Bien évidemment, nous avons avec la majorité sénatoriale quelques points de divergence sur le rôle que joueront les magistrats professionnels, sur le traitement du contentieux des baux commerciaux ou encore sur celui des procédures amiables et collectives des professions réglementées. Certes, la proposition de loi que nous avions présentée en 2021 incluait les professions réglementées du droit, mais les auditions et consultations menées depuis lors ont pu susciter des évolutions sur la question.
Les débats en commission et en séance auront – je l’espère – permis de rassurer certains acteurs du monde agricole, qui avaient fait part de leurs craintes à plusieurs d’entre nous.
Par ailleurs, sur l’initiative de notre collègue Jean-Pierre Sueur, dont je tiens à saluer la persévérance et la pugnacité, le Sénat a codifié la récente jurisprudence de la Cour de cassation, qui se reconnaît une compétence universelle en matière de double incrimination pour les crimes contre l’humanité.
Notre groupe, quant à lui, se réjouit d’avoir pu faire adopter quinze amendements sur les cinquante-neuf qui ont connu une issue favorable, notamment celui qui, en droit pénitentiaire, vise à mettre en place une procédure d’alternative aux poursuites disciplinaires.
Concernant le projet de loi organique, nous sommes satisfaits que le Sénat ait approuvé notre proposition visant à préciser les attributions que les magistrats exerçant à titre temporaire dans les fonctions de substitut pourraient se voir confier.
Par ailleurs, nous accueillons favorablement le remplacement du recueil des obligations déontologiques par une charte de déontologie des magistrats.

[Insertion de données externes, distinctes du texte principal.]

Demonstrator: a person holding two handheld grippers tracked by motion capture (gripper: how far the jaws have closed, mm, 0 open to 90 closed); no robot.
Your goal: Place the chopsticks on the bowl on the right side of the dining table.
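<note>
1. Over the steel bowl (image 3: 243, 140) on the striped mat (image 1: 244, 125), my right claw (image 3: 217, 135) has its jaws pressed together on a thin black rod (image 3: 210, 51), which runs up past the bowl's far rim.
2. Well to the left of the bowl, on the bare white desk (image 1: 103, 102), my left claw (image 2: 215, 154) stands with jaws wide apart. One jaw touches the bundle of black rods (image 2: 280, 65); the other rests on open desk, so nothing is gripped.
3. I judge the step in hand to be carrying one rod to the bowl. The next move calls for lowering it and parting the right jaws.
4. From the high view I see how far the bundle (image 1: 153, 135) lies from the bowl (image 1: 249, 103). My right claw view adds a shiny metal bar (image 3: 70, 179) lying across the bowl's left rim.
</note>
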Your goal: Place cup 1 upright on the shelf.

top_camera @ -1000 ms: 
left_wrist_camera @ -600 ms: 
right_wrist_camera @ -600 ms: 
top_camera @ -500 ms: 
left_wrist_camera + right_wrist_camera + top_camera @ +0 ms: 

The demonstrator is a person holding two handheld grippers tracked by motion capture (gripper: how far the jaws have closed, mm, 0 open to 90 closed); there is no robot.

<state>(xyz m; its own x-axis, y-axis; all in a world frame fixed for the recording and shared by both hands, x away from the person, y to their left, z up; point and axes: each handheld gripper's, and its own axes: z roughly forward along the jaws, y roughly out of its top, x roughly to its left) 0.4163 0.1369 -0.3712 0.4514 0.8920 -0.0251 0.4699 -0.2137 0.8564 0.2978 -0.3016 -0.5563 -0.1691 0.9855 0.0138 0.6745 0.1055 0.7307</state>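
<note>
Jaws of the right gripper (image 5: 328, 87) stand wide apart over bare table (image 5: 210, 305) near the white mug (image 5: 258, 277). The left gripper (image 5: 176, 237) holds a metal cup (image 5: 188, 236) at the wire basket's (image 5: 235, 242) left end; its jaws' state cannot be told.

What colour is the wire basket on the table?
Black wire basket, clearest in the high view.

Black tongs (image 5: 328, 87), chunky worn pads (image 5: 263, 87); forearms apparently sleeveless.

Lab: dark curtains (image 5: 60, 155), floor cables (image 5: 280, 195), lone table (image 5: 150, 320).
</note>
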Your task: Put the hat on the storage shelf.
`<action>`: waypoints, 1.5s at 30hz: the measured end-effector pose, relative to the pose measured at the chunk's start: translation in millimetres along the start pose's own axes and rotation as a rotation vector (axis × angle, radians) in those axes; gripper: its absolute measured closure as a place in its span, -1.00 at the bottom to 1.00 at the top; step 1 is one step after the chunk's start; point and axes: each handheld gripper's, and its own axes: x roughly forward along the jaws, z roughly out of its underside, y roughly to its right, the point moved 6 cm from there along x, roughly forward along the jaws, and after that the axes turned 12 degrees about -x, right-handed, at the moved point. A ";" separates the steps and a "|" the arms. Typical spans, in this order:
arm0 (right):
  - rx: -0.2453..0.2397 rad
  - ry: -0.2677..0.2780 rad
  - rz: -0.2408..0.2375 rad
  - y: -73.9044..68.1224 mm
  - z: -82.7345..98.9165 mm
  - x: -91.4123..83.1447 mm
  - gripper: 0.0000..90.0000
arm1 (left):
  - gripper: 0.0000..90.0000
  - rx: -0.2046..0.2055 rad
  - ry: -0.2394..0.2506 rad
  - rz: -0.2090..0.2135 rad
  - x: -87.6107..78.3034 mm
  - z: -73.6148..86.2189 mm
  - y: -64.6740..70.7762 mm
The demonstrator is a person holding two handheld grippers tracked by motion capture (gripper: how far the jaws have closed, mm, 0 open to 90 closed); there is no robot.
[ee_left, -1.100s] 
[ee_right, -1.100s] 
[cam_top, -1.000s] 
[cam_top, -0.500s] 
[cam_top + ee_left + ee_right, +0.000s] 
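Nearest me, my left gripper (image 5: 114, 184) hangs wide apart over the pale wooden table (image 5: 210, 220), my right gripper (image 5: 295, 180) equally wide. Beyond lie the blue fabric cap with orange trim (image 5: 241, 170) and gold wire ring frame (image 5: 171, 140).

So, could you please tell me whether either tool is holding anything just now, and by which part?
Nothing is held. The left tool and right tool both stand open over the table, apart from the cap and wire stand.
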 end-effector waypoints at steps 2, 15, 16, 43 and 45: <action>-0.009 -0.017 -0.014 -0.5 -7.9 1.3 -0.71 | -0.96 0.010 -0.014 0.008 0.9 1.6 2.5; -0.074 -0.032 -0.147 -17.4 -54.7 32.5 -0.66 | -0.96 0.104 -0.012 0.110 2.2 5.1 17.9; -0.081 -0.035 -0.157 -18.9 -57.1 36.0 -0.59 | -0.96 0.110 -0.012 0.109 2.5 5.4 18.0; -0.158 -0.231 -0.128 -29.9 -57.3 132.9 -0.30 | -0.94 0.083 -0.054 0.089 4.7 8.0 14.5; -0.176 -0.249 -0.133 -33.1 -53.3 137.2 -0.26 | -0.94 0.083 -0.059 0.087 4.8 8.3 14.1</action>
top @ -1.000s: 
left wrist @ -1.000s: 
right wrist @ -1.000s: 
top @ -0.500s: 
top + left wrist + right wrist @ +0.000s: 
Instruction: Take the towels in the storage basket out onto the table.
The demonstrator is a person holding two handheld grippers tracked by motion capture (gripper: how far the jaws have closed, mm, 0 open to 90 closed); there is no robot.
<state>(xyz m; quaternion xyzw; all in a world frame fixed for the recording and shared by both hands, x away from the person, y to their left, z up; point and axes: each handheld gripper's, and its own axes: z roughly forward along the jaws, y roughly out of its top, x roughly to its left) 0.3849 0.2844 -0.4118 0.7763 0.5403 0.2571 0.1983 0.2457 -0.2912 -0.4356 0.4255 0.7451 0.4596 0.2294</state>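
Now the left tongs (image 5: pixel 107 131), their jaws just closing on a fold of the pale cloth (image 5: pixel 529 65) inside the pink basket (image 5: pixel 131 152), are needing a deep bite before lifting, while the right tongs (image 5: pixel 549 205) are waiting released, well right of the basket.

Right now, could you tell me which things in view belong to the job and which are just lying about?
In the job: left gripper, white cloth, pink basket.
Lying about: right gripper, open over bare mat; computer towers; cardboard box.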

En dépit de toutes ces belles et nombreuses avancées, certaines dispositions demeurent clivantes, et cela même si les garanties qui les entourent ont été renforcées. Je pense aux perquisitions de nuit, au recours aux moyens de télécommunication pour l’exercice des droits à un interprète et à un examen médical dans le cadre de la garde à vue ou encore à l’activation à distance des appareils connectés. Je le rappelle, ces techniques seront subordonnées à l’autorisation d’un juge et certaines d’entre elles ont d’ores et déjà cours.
Permettez-moi également de regretter le rejet de trois amendements que mon groupe avait déposés et qui avaient pour objet le maintien de la procédure de comparution immédiate lorsque le prévenu n’est pas placé en détention provisoire, le remplacement de la référence aux conditions d’aptitude pour être assesseur de pôle social par une vérification que l’extrait du bulletin n° 2 du casier judiciaire ne comporte pas de mention incompatible avec l’exercice des fonctions et le rétablissement de l’assignation comme seule voie de saisine du juge de l’exécution en cas de contestation de la saisie des rémunérations.
Pour conclure, il me semble que la trajectoire budgétaire favorable, les créations de postes annoncées et l’attitude constructive de nos deux rapporteures – je salue la qualité de leur travail, elles ont permis de sécuriser certaines mesures – sont autant d’éléments qui justifient que nous voterons en faveur des deux textes modifiés.
Enfin, au nom du groupe RDPI, je forme le vœu que la navette parlementaire permette d’avancer sur les points qui continuent malgré tout de nous diviser.